10. Wickremesinghe walks away


STORYLINE:

As Sri Lanka's political crisis deepened Wednesday, President Chandrika Kumaratunga declared a state of emergency, giving the military sweeping powers.

Kumarantunga's rival, prime minister Ranil Wickremesinghe was in Washington to meet with US President George W. Bush.

Aides insisted President Chandrika Kumaratunga wouldn't restart the civil war that has divided the island nation for two decades now, and which is at the root of her feud with Prime Minister Ranil Wickremesinghe.

They also said she would honour a shaky cease-fire with Tamil Tiger rebels, but the president's moves appeared to jeopardise the peace talks.

The crisis flared up on Tuesday while the prime minister was in the United States.

President Kumaratunga fired three key ministers who've been instrumental in the government's peace efforts.

She also suspended Parliament for two weeks and deployed troops around the capital Colombo.

Kumaratunga said the steps were need to check a deteriorating security situation.

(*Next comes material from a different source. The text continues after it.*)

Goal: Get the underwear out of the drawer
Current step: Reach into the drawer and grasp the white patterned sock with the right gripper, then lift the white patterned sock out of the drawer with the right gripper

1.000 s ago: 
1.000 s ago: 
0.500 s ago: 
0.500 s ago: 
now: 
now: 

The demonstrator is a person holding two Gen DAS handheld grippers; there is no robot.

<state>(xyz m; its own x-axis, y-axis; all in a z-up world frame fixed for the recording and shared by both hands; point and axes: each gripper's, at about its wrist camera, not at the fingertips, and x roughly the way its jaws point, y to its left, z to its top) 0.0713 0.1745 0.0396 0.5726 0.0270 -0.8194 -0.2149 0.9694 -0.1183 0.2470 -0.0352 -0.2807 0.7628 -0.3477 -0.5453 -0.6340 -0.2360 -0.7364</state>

After meeting with Bush, Wickremesinghe said he had told the president that "things had changed" since he had left for the United States.

But he added, "these ups and downs" are "part of Sri Lankan politics," and pledged he would sort the situation out when he returns to Colombo.

Wickremesinghe said he told President Bush he had the support of a majority of Parliament, and that he would get the peace process back on track.

White House press secretary Scott McClellan said the US "strongly supports the peace process and strong democratic institutions in Sri Lanka."

Meanwhile, in Colombo, Wickremesinghe's supporters quickly struck back.

More than half of the country's parliamentarians on Wednesday pledged support for him and rejected the firings.

The strong support for the prime minister could make it politically difficult for Kumaratunga to dismiss Wickremesinghe.